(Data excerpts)
- Opening Delimiter -

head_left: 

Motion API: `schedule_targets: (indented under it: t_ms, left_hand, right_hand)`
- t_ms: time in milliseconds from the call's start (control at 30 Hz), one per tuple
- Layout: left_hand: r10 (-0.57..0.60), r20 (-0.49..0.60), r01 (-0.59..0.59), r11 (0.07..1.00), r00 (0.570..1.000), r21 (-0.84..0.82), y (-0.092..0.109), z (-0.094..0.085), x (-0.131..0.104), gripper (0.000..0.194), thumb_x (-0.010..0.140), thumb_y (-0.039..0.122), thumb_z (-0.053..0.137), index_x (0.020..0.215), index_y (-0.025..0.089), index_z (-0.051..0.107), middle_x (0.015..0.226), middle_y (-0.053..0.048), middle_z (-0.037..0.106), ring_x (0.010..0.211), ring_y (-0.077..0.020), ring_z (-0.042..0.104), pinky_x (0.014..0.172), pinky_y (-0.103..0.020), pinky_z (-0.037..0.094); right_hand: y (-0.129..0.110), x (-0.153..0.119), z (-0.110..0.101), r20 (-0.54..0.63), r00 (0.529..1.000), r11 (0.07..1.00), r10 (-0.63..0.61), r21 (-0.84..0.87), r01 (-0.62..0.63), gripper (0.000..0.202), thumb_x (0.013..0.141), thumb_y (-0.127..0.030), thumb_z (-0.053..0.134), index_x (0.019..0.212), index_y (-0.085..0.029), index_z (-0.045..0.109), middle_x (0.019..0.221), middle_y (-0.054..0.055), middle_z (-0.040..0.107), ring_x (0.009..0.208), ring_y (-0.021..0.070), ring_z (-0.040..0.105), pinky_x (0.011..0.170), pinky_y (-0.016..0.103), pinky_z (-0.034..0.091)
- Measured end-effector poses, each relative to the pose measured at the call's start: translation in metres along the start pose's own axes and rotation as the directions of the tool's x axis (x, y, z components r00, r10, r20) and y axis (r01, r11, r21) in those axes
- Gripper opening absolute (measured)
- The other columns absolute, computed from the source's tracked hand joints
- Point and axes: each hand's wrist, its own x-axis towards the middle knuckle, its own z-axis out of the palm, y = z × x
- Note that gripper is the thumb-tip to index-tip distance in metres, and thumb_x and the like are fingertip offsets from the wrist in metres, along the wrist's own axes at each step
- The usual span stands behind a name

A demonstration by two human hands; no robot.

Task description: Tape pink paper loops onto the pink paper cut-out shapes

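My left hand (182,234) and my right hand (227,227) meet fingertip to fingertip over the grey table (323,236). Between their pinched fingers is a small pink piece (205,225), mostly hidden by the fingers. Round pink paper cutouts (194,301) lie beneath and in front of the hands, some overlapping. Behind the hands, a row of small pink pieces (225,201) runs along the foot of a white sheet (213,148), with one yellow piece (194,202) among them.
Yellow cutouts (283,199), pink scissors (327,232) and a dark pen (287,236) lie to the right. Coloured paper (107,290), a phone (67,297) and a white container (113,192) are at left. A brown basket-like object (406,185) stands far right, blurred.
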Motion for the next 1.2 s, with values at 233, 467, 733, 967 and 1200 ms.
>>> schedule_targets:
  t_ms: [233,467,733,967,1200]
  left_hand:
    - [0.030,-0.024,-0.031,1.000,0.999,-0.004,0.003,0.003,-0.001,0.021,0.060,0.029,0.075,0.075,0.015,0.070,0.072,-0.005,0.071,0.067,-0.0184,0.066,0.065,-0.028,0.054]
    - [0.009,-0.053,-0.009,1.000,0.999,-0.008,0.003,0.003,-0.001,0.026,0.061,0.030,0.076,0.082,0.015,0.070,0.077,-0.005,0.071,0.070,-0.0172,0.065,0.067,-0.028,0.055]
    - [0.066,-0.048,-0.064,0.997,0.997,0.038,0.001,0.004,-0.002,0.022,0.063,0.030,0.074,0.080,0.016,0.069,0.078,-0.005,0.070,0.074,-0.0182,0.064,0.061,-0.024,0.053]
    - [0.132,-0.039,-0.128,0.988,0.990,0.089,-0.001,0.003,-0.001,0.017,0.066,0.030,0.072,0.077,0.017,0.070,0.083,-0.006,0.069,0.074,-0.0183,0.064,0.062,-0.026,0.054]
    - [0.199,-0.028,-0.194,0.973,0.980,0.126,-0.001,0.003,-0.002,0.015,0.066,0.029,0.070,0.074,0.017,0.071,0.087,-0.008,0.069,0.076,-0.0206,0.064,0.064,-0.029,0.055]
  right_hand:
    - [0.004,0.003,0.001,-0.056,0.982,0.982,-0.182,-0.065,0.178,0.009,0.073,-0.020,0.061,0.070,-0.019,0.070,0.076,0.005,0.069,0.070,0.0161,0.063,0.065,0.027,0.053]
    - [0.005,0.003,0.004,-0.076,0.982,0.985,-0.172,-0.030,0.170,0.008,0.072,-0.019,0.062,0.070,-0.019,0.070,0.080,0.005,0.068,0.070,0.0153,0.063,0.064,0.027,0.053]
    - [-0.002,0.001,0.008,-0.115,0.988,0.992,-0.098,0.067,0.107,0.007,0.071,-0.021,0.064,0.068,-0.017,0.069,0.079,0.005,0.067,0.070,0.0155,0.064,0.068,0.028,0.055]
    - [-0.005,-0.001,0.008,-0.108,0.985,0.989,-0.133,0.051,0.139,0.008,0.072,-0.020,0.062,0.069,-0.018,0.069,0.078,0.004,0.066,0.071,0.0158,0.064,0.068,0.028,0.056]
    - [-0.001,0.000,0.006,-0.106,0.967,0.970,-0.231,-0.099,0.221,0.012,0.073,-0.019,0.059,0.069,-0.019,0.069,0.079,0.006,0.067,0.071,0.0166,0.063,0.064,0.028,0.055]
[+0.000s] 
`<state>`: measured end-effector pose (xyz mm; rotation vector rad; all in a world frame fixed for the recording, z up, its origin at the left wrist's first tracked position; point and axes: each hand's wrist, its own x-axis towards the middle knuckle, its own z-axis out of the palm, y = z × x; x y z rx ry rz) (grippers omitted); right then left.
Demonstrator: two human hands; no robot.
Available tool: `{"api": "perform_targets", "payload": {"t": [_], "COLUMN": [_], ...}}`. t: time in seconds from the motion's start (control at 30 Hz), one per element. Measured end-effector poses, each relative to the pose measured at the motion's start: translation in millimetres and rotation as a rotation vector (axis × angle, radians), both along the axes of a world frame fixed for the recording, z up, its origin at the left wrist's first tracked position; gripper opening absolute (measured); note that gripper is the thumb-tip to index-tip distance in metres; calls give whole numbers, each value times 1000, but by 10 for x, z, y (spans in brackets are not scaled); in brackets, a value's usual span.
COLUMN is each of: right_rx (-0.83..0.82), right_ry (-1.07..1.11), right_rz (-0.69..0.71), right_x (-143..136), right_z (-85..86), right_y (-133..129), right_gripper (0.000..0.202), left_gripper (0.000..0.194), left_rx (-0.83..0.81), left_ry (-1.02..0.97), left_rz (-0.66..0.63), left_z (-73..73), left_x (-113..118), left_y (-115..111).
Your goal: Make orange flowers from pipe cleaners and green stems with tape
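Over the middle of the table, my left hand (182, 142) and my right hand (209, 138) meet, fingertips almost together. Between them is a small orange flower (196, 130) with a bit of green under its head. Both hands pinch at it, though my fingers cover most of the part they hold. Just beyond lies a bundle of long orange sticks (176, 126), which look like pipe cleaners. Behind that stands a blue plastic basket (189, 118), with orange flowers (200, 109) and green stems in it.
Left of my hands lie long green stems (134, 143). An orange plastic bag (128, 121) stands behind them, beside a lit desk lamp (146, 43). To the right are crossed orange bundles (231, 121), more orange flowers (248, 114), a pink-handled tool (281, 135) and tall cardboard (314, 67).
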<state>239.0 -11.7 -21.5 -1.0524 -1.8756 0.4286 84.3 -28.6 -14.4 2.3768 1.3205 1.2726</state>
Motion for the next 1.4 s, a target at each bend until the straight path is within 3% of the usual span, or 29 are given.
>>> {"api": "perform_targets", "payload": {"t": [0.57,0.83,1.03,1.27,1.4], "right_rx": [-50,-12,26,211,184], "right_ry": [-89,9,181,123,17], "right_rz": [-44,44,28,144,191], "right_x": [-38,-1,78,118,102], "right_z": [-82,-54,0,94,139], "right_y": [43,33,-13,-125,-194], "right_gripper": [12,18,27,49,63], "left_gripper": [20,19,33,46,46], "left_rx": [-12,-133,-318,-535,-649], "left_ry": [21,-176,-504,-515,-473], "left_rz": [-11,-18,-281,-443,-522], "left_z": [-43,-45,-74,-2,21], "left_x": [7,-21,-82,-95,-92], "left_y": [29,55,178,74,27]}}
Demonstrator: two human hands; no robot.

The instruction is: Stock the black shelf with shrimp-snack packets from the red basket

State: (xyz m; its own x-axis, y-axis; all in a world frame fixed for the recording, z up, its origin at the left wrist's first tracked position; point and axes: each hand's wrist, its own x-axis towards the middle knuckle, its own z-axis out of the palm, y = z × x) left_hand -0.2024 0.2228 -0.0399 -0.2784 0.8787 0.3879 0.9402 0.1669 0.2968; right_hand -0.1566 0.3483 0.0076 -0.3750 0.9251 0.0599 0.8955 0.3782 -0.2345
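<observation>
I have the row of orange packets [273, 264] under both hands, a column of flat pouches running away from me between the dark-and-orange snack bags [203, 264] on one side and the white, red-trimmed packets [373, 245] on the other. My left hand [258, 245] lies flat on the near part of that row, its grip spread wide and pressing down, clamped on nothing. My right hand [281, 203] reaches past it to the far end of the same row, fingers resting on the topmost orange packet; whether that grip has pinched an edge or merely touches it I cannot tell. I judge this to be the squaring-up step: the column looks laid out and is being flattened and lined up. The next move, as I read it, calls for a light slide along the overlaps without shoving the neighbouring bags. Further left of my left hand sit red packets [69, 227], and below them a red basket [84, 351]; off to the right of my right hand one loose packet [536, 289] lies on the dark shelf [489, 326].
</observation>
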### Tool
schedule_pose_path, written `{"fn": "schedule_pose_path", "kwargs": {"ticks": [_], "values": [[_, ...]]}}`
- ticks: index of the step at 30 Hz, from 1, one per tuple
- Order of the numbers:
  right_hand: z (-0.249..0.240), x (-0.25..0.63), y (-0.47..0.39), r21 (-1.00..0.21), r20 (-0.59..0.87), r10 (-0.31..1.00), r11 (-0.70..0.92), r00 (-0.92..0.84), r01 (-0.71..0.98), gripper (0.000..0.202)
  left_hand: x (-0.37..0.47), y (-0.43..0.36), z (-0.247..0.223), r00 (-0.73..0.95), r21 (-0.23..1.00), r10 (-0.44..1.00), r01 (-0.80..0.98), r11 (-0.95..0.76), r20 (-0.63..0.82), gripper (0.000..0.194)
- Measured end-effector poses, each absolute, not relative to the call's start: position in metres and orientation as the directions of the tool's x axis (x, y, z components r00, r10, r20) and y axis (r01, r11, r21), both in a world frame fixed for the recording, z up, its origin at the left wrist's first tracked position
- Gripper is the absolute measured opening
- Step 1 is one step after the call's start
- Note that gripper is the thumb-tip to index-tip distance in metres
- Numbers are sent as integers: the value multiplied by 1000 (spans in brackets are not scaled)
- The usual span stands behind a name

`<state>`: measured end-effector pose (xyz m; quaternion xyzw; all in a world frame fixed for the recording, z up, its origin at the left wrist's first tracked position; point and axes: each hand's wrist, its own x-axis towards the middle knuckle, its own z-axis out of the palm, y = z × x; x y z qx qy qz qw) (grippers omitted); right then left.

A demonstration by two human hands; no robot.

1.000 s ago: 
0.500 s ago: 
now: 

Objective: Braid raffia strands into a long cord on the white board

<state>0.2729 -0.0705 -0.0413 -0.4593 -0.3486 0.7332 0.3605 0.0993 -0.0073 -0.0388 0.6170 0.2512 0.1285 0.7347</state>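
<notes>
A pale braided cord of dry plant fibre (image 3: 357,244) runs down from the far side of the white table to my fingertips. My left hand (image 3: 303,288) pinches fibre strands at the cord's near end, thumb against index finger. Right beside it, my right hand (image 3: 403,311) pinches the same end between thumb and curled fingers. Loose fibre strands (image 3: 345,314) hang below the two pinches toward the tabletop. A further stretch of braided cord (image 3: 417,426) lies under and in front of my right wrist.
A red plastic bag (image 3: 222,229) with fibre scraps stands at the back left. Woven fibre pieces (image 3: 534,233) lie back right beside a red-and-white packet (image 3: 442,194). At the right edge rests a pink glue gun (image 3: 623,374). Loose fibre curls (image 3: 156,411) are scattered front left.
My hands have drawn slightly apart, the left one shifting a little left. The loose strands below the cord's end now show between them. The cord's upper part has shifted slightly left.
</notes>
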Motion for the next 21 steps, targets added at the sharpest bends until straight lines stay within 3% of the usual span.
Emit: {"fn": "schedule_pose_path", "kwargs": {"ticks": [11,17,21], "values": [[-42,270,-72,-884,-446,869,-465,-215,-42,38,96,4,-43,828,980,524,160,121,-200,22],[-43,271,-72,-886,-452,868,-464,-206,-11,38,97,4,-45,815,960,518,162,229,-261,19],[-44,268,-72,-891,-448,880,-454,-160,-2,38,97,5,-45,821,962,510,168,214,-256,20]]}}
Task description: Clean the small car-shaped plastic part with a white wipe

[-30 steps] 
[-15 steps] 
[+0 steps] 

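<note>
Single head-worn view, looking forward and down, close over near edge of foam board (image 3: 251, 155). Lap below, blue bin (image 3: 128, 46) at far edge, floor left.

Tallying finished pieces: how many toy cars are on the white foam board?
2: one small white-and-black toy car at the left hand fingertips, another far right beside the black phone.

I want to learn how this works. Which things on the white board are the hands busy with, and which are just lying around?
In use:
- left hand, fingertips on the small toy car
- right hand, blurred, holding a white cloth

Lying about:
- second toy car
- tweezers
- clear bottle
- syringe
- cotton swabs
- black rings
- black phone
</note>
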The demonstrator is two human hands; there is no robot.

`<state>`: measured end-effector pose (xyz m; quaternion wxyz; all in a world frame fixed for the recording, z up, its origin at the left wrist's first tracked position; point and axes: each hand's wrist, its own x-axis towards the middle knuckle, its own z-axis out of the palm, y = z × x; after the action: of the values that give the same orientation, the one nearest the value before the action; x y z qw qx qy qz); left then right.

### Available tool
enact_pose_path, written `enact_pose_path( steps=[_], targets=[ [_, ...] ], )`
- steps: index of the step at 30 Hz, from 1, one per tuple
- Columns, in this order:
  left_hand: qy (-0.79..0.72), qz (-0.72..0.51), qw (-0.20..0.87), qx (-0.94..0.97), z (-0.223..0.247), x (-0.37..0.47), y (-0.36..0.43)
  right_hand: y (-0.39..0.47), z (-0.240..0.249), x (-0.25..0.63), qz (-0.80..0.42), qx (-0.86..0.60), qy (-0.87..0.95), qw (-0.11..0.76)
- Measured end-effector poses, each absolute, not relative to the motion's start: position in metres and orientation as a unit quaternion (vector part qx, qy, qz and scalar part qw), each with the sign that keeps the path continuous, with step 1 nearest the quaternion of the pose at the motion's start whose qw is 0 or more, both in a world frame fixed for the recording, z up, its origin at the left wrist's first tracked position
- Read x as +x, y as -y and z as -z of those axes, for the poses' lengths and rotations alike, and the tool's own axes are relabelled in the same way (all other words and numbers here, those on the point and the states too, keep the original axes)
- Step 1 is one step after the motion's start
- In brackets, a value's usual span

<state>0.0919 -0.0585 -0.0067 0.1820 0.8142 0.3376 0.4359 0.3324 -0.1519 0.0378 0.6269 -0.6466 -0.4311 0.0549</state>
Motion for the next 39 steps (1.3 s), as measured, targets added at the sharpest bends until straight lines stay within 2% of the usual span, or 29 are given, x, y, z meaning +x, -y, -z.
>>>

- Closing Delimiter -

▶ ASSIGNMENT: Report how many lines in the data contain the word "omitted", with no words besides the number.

▶ EXERCISE RESULT: 2